The inverse of customer dissatisfaction can be construed as customer satisfaction, but that is not the sense of the Standard. Most organizations establish more direct ways of gathering customer satisfaction indicators. In large part this involves trapping and reporting information that most employees are not accustomed to trapping and reporting. These could include:
- Customer "positive mentions" (times a customer praises your organization's work, without being asked)
- Customer referrals (every time a customer refers someone else to you, that's a sign of satisfaction)
- Customer repeat purchases (another sign of satisfaction)d) Growth of total sales, revenues, profits (indicate more customers buying and/or customers buying more)
- Growth of purchase frequency, or average purchase size
Gather this data, organize it, report it, and then trend it from period to period (say, quarterly).
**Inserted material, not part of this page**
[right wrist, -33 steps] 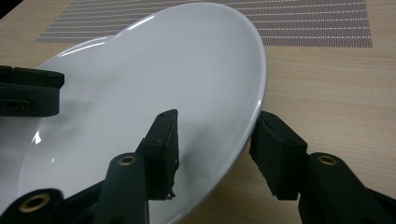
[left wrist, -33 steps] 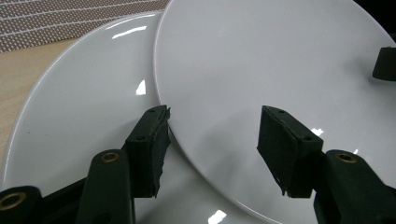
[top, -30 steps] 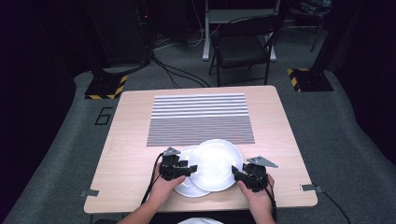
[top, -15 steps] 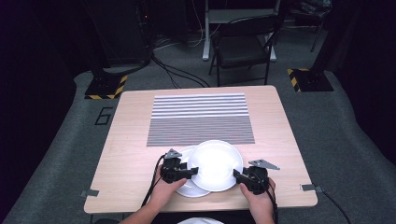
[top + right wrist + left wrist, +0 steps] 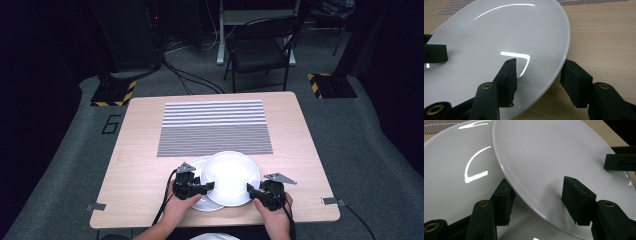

Be sure you keep evidence so that you can show the basis for the numbers. The toughest part is getting everyone involved -- everyone with customer contact responsibility -- to be aware of and to report this type of information.
Customer surveys are another method that just about everyone uses. Now you're not relying on spontaneous expressions of satisfaction, but instead more or less prompting them. Obvioiusly it's a 2-edged sword because you'll hear about dissatisfaction too -- but that's just as important. Many customers won't express dissatisfaction unless asked. But they still feel it and not only act on it (by going to competitors, etc.) but also communicate it to others, thereby hurting your most important and effectivemarketing initiative: word of mouth advertising. So you need to ask them and make it as easy as possible to respond. Unfortunately many firms don't do this because they dread the results.
None of these methods is wholly objective. But in this particular arena, true objectivity is virtually impossible. Customer satisfaction is not something tangible, that we can measure, like a part. It is nebulous. But since it's what we are all about, it's important information to help in planning and assessing how well we're doing. It's also the thing that most companies cut serious corners on because "we're too busy."